Nassau County Executive Edward Mangano has removed a lucrative incentive from a financial adviser’s contract to study a potential $1 billion lease of the county’s sewer system to a private investor.
The administration wants to hire Manhattan-based KPMG to analyze the pros and cons of a long-term system lease, which would provide the county upfront cash to retire sewer debt.
In late July, Mangano submitted a contract to the county legislature that could have paid KPMG as much as $900,000 for the initial analysis, consulting and bid solicitation — and at least $2.3 million more if the firm successfully negotiated a lease.
But after Democratic lawmakers and members of the county’s financial control board expressed concerns about the large “success fee” — for which KPMG would have been eligible even before it determined if a lease were viable — Mangano this week submitted a revised pact to county lawmakers without that provision.
The new contract guarantees KPMG $197,925 for studying the impact on sewer system rates under both a lease and continued county operation. If KPMG concludes that the status quo would be better, the county could walk away with no further obligation to the company, Mangano aides said.

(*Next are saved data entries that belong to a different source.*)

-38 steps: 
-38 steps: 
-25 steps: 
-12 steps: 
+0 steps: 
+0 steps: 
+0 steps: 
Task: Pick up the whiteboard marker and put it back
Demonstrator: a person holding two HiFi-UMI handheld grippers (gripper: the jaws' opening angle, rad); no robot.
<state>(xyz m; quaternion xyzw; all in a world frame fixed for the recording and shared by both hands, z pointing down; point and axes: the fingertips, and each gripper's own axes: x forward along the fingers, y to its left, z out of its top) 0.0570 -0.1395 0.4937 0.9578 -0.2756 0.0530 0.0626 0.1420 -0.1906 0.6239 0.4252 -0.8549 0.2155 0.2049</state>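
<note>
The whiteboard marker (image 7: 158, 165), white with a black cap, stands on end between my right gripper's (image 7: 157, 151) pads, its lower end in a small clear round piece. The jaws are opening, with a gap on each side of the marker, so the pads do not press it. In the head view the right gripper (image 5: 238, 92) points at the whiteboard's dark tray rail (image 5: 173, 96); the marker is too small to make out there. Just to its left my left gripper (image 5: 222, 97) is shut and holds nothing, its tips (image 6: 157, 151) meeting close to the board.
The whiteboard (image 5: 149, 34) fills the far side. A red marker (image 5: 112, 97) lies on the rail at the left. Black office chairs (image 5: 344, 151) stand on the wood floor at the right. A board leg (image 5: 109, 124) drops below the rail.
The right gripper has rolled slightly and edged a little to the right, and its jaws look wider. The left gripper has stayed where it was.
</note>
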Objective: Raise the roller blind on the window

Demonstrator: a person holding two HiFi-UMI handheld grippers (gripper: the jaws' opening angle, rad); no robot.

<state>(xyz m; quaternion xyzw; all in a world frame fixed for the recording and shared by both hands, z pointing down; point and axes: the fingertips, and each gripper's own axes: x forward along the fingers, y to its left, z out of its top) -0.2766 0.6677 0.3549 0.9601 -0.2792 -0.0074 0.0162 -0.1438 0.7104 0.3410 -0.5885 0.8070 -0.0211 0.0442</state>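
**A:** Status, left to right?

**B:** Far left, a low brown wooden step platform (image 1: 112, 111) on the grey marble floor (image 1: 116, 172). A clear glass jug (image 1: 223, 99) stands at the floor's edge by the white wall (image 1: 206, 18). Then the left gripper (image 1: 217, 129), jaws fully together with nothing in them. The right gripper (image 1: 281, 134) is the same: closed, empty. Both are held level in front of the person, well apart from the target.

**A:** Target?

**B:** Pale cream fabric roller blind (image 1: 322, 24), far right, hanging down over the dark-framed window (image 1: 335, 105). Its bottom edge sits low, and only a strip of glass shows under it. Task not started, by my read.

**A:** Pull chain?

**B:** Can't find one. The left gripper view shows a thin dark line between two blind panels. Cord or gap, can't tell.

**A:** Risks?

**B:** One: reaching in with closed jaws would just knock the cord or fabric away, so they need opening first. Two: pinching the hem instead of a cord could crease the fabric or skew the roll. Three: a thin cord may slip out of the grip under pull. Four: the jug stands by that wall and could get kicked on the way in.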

If the study supports exploration of a lease, KPMG could earn a maximum of $887,568 over two years to assist the county in also assessing interest from private investors and reviewing responses that would precede formal bids.
For KPMG to earn the more-than $2 million “success fee” tied to a lease closing, a second contract would need to be drafted and approved.
“KPMG will assist the county in evaluating whether this is a good option for ending the decades-old operational deficit plaguing Nassau’s sewer system and ensuring proper infrastructure investments for the future,” Eric Naughton, Mangano’s finance deputy, said in a statement.
Mangano, a Republican, has tried twice before to hire an adviser to explore a lease of Nassau’s three sewage treatment plants, 53 pumping stations and 3,000 miles of sewers. Previous contracts were blocked by the Nassau Interim Finance Authority, the county’s fiscal control board.
The administration has said an investor could provide $650 million to $1 billion upfront for the county to retire long-standing debt, largely for its sewer system. In exchange, the investor would operate the system for nearly 40 years, paying to maintain it while collecting revenue from user fees.
Mangano has said the investor likely would abide by a cap on annual rate increases set by the county. He has said that a private investor could keep rates lower than the county, which struggles to pay for system improvements and to maintain services.
Cristina Brennan, spokeswoman for Presiding Officer Norma Gonsalves (R-East Meadow), said the KPMG contract “is under review.” Brennan said the contract will not be called for a vote at Monday’s Rules Committee meeting but did not specify when a vote would occur.
Minority Leader Kevan Abrahams (D-Freeport) said an investor would raise fees on residents to guarantee a profit, and that Democrats plan to vote against the contract. “This deal will only hurt taxpayers,” he said.
The KPMG contract would also need NIFA approval. NIFA chairman Adam Barsky declined to comment Wednesday on the proposed agreement.